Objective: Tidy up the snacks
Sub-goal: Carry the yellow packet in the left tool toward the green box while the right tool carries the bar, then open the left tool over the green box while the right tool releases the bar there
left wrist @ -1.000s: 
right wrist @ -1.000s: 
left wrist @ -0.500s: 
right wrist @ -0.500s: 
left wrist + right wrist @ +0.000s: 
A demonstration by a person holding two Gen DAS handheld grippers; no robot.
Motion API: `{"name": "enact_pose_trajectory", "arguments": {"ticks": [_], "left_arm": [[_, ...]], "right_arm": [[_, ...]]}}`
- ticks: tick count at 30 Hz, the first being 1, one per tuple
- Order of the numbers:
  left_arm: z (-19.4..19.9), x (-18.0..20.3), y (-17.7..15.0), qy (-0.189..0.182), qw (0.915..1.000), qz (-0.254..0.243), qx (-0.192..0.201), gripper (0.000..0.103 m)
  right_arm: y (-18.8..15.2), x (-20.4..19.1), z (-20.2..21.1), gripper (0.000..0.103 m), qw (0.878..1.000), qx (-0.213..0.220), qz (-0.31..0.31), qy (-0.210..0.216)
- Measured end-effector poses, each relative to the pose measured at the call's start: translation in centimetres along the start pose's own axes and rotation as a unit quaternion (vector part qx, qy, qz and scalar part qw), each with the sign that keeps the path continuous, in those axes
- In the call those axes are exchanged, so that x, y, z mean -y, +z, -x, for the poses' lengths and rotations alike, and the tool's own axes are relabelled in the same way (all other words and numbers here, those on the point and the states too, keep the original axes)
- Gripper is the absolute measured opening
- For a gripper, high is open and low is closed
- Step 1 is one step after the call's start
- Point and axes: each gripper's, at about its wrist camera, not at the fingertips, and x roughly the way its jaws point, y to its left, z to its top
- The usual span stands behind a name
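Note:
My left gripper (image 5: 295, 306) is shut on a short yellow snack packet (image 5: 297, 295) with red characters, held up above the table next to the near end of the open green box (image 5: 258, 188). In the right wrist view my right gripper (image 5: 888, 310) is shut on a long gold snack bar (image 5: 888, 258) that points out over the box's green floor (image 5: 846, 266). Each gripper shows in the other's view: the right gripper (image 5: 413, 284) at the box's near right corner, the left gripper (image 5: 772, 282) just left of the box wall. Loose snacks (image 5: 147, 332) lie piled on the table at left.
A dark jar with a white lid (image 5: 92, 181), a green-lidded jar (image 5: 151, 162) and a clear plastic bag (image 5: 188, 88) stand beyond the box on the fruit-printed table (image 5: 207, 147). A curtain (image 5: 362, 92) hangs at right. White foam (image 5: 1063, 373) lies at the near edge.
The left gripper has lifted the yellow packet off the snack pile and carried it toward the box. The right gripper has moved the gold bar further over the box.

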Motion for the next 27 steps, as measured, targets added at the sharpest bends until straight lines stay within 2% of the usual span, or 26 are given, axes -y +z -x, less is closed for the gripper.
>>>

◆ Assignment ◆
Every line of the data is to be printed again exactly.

◆ Reply ◆
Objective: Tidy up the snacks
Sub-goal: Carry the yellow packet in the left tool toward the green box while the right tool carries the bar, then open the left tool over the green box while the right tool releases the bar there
left wrist @ -1.000s: 
right wrist @ -1.000s: 
left wrist @ -0.500s: 
right wrist @ -0.500s: 
left wrist + right wrist @ +0.000s: 
A demonstration by a person holding two Gen DAS handheld grippers; no robot.
Motion API: `{"name": "enact_pose_trajectory", "arguments": {"ticks": [_], "left_arm": [[_, ...]], "right_arm": [[_, ...]]}}`
- ticks: tick count at 30 Hz, the first being 1, one per tuple
- Order of the numbers:
  left_arm: z (-19.4..19.9), x (-18.0..20.3), y (-17.7..15.0), qy (-0.189..0.182), qw (0.915..1.000), qz (-0.254..0.243), qx (-0.192..0.201), gripper (0.000..0.103 m)
  right_arm: y (-18.8..15.2), x (-20.4..19.1), z (-20.2..21.1), gripper (0.000..0.103 m), qw (0.878..1.000), qx (-0.213..0.220), qz (-0.31..0.31), qy (-0.210..0.216)
- Measured end-effector poses, each relative to the pose measured at the call's start: translation in centimetres along the start pose's own axes and rotation as a unit quaternion (vector part qx, qy, qz and scalar part qw), each with the sign that keeps the path continuous, in those axes
- In the call those axes are exchanged, so that x, y, z mean -y, +z, -x, for the poses' lengths and rotations alike, and the tool's own axes are relabelled in the same way (all other words and numbers here, those on the point and the states too, keep the original axes)
- Gripper is the absolute measured opening
- For a gripper, high is open and low is closed
- Step 1 is one step after the call's start
- Point and axes: each gripper's, at about its wrist camera, not at the fingertips, and x roughly the way its jaws point, y to its left, z to its top
- The usual span stands behind a name
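Note:
My left gripper (image 5: 295, 306) is shut on a short yellow snack packet (image 5: 297, 295) with red characters, held up above the table next to the near end of the open green box (image 5: 258, 188). In the right wrist view my right gripper (image 5: 888, 310) is shut on a long gold snack bar (image 5: 888, 258) that points out over the box's green floor (image 5: 846, 266). Each gripper shows in the other's view: the right gripper (image 5: 413, 284) at the box's near right corner, the left gripper (image 5: 772, 282) just left of the box wall. Loose snacks (image 5: 147, 332) lie piled on the table at left.
A dark jar with a white lid (image 5: 92, 181), a green-lidded jar (image 5: 151, 162) and a clear plastic bag (image 5: 188, 88) stand beyond the box on the fruit-printed table (image 5: 207, 147). A curtain (image 5: 362, 92) hangs at right. White foam (image 5: 1063, 373) lies at the near edge.
The left gripper has lifted the yellow packet off the snack pile and carried it toward the box. The right gripper has moved the gold bar further over the box.
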
Motion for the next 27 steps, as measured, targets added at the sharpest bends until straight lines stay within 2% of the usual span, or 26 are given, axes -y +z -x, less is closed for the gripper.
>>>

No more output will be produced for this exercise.